Qt Signal Slot Base Class

1. Qt Connect Signal Slot
2. Qt Signal Slot Base Classic
3. How Qt Signal And Slots Works
4. Qt Signal Slot Thread

The following sources have been used in making this material:

The QObject class is the base class of all Qt objects. QObject is the heart of the Qt ObjectModel. The central feature in this model is a very powerfulmechanism for seamless object communication called signals and slots. Youcan connect a signal to a slot with connect and destroy the connectionwith disconnect. Background:I defined a QT parent class, which has a custom signal and slot function. I defined the parent class pointer in the main function to point to the subclass object. At this time, I sent a signal, and the subclass could not receive it.
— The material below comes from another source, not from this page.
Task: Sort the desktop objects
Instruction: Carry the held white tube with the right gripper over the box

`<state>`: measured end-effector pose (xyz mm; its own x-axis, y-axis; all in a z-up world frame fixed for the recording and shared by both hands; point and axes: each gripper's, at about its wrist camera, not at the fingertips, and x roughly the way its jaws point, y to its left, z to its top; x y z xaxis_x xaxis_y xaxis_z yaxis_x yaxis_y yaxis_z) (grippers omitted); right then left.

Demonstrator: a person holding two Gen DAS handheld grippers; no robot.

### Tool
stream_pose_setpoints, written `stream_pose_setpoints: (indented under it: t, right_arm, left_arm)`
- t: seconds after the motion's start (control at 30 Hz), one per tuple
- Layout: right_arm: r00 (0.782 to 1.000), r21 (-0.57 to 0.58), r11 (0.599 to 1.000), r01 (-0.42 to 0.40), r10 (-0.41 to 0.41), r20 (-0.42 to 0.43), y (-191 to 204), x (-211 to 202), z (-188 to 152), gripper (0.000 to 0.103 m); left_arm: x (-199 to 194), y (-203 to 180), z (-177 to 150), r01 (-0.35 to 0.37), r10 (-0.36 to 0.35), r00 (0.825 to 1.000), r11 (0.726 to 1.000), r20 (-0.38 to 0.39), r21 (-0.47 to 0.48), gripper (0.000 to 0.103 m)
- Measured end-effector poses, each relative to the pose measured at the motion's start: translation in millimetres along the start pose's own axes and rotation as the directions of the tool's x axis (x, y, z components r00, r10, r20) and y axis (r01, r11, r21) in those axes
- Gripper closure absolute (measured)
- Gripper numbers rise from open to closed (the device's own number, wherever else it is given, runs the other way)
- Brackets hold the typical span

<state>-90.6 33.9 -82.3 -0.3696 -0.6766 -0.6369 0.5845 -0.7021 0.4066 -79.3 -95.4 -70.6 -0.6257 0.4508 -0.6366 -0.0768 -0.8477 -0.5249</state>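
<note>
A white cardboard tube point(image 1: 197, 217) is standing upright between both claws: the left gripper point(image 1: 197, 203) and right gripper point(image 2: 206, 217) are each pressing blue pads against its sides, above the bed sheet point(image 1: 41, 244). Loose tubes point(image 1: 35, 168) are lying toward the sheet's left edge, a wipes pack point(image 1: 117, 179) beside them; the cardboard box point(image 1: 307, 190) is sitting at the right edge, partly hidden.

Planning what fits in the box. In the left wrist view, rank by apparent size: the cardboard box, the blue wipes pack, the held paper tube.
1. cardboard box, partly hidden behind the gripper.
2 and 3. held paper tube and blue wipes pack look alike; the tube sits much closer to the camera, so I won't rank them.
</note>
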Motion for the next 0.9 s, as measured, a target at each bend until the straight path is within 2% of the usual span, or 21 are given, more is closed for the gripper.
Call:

We started our exploration Solution:According to the breakpoint, it is found that the signal of the. The Qt's meta-object system in Qt enables among other things signals and slots. It is based on three things: # The QObject class as the a base class for objects that can take advantage of the meta-object system.

If your knowledge on signals and slots is rusty or they are a completely new concept to you, you can get started with the Programming 2 material on Qt basics.

Signals and slots¶

In Qt, signals and slots are a way for objects to communicate with eachother. A signal is emitted when some event occurs in the program. For example, when a button on the UI is pushed, the button (a QPushButton widget) notifys the other widgets and objects about this by emitting a signal (emitclicked()). A slot is a function called as a response to an emitted signal. For example, a slot findClicked() is executed as a response to a button click.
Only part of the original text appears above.